Diese falsche Wahrnehmung der Bürger entsteht jedoch erst dadurch, dass die Braunschweiger Zeitung nicht kritisch berichtet. In überregionalen Medien sieht das schon wieder ganz anders aus. Braunschweig wird europaweit als Beispiel für misslungene Privatisierungen und den Ausverkauf städtischen Eigentums präsentiert.
Zum Beispiel in der TAZ:
Oder auch im Dokumentarfilm „Water makes Money – wie private Konzerne aus Wasser Geld machen„, der europaweit in Kinos lief und auch schon zwei Mal auf ARTE gezeigt wurde:
Ein weiteres Beispiel gefällig? Heute in der BZ steht ein Artikel mit der reißerischen Überschrift: „Luftqualität – Daumen hoch„. Ein Grund zum Feiern: Braunschweiger Bürger haben kein Problem mit Feinstaub. Dass der Bohlweg im Jahr 2003 – also vor Abriss des Schlossparks – die bundesweit am meisten mit Feinstaub belastetste Straße war, interessiert nicht. Dass wir nur keine Probleme mehr haben, weil die Meßstation am Bohlweg entfernt wurde und jetzt im Wald steht, wo sie ganz hervorragende Messwerte liefert, wird auch nicht erwähnt. Muss ja auch nicht, denn eine repräsentative Studie über subjektive Einschätzung beweist: Luftqualität – Daumen hoch!

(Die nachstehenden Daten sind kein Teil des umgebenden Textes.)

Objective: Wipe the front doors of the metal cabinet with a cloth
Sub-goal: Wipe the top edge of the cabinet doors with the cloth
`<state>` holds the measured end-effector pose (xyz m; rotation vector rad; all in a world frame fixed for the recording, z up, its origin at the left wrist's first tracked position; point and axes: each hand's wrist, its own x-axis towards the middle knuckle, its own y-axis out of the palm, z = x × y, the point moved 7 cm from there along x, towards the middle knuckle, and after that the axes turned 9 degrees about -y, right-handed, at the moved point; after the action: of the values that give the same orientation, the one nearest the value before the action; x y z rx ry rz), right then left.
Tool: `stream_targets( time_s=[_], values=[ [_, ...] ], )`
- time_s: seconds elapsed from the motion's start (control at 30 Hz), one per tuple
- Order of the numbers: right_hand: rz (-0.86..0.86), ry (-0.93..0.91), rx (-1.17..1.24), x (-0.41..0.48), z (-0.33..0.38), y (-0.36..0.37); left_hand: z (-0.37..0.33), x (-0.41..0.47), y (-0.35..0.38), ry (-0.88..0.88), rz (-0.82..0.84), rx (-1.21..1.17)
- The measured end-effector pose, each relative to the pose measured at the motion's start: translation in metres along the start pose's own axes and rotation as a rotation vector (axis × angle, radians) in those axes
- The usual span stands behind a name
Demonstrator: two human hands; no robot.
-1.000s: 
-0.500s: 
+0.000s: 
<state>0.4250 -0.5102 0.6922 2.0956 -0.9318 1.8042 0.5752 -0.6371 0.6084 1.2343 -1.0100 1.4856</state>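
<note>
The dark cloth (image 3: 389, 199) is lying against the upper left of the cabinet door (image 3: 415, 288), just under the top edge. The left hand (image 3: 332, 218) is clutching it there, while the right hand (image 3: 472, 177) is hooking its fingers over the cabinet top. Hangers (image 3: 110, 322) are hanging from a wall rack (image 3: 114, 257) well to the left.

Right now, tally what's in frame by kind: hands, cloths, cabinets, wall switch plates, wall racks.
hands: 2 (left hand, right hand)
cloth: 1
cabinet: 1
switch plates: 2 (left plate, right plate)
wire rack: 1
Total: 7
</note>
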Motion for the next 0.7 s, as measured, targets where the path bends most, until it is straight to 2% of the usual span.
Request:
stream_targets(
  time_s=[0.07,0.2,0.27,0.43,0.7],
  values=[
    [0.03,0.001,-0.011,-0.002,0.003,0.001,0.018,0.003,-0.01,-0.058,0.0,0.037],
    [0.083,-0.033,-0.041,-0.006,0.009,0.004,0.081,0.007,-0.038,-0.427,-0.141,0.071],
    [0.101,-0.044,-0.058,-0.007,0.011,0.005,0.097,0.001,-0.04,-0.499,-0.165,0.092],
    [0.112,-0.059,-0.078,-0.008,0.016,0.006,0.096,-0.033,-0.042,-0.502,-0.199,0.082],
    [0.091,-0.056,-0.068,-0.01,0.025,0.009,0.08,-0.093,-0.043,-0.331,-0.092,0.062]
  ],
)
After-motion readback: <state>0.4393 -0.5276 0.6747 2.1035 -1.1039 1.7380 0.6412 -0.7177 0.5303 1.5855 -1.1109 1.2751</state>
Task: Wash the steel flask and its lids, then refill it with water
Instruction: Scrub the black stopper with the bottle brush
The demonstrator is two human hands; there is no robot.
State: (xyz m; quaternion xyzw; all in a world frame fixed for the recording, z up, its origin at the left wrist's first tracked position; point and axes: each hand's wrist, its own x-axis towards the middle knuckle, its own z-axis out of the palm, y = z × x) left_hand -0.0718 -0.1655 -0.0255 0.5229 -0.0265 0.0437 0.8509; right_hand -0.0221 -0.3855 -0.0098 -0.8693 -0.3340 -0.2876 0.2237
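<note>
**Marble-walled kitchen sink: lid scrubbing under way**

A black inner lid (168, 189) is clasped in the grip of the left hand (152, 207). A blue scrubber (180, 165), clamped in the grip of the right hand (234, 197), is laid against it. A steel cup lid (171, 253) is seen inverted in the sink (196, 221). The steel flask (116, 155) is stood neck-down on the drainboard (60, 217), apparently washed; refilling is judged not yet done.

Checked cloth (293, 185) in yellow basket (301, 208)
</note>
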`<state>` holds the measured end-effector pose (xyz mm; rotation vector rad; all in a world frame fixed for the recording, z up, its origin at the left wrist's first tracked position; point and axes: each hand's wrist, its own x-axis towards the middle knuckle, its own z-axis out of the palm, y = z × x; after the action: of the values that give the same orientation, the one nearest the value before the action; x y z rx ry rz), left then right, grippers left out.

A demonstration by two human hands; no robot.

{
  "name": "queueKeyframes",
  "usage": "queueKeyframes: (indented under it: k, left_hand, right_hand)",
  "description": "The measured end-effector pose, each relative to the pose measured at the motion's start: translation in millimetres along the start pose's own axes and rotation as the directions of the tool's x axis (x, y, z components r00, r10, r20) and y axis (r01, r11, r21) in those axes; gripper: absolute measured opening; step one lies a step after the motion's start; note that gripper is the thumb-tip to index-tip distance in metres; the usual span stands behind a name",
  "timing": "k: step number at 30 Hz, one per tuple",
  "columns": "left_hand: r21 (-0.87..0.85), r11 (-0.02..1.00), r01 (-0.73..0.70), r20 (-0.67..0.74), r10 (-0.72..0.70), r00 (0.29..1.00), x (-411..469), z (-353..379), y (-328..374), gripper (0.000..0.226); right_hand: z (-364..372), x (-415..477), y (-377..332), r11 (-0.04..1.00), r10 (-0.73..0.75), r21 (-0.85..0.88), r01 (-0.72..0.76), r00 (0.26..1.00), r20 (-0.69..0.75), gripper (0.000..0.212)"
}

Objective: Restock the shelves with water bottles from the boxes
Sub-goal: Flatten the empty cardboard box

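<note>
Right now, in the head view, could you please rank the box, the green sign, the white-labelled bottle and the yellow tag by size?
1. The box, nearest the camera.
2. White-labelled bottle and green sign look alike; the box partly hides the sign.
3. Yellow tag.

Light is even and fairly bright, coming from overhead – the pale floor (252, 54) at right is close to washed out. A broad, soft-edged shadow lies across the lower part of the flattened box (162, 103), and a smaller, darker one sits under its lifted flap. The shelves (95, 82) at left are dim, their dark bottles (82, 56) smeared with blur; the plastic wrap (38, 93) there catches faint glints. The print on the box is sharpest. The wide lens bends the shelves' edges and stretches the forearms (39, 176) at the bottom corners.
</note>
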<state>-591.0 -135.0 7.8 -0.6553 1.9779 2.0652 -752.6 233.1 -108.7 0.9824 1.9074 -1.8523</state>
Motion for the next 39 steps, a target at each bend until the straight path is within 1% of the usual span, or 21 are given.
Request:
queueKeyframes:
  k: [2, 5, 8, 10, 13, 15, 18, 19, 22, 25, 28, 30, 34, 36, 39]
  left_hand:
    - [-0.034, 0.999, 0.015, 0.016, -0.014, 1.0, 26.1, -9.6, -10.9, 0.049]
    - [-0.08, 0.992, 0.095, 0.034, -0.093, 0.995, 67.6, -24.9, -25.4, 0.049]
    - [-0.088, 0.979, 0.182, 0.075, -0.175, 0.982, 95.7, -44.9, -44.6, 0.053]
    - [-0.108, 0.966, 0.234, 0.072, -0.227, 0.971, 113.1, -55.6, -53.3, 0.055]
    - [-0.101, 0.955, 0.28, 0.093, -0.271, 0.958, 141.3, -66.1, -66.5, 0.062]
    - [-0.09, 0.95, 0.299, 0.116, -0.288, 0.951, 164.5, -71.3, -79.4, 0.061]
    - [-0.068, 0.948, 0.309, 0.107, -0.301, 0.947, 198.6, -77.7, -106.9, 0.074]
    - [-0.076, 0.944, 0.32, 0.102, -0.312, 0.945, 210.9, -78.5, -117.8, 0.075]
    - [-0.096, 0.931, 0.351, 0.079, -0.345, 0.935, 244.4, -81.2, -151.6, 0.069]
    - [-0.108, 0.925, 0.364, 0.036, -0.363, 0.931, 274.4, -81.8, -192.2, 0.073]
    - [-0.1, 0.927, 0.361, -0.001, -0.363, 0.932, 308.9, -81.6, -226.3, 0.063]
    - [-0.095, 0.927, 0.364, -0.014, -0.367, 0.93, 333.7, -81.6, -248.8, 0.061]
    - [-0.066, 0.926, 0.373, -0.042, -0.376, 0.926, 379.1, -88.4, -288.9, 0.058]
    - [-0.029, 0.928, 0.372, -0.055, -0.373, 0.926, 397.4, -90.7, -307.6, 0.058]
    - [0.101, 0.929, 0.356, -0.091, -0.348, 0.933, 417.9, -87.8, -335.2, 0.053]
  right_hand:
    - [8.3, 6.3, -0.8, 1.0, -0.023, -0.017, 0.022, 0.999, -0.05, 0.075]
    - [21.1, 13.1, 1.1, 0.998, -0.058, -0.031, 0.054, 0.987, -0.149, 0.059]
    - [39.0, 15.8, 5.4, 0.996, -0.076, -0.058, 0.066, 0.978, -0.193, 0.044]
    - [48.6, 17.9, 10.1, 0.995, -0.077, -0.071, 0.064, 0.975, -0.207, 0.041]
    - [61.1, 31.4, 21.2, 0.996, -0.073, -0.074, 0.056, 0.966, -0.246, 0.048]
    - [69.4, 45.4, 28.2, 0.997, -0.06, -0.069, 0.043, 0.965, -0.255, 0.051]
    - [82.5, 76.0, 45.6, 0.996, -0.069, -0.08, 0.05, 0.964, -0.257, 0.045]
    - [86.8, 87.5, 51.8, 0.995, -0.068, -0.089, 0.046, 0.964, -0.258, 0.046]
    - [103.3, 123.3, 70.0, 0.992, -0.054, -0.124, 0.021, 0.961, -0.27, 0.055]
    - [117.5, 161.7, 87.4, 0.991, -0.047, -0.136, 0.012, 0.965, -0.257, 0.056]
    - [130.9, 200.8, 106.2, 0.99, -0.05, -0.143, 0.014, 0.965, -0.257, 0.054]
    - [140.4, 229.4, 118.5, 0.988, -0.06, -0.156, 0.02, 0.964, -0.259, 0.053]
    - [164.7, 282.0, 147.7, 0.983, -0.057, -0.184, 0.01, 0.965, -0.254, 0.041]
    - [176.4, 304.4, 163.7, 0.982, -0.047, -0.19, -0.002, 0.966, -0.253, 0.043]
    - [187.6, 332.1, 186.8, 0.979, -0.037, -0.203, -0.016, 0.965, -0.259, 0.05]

Weitere Infos darüber findet man leider nicht in der BZ, dafür beim NABU:
Feinstaub-Flugblatt Braunschweig, PDF
Man muss also festhalten: Die subjektive Einschätzung der Braunschweiger Bürger über den verantwortungsvollen Umgang der Verwaltung mit Finanzmitteln ist falsch. Und vermutlich auch ihre subjektive Einschätzung über die Luftqualität. Hier muss die Braunschweiger Zeitung endlich den „Handelnden auf die Finger zu schauen, die Stadtpolitik kritisch hinterfragen und Fehlentwicklungen anprangern“. Und hier muss sich „die notwendige Distanz und Kontrollfunktion der Presse Lichtjahre vom Zufriedenheitsempfinden“ entfernen, denn das ist die Aufgabe der Zeitungen: objektiv berichten. Alles andere ist Hofberichterstattung und Boulevard-Journalismus.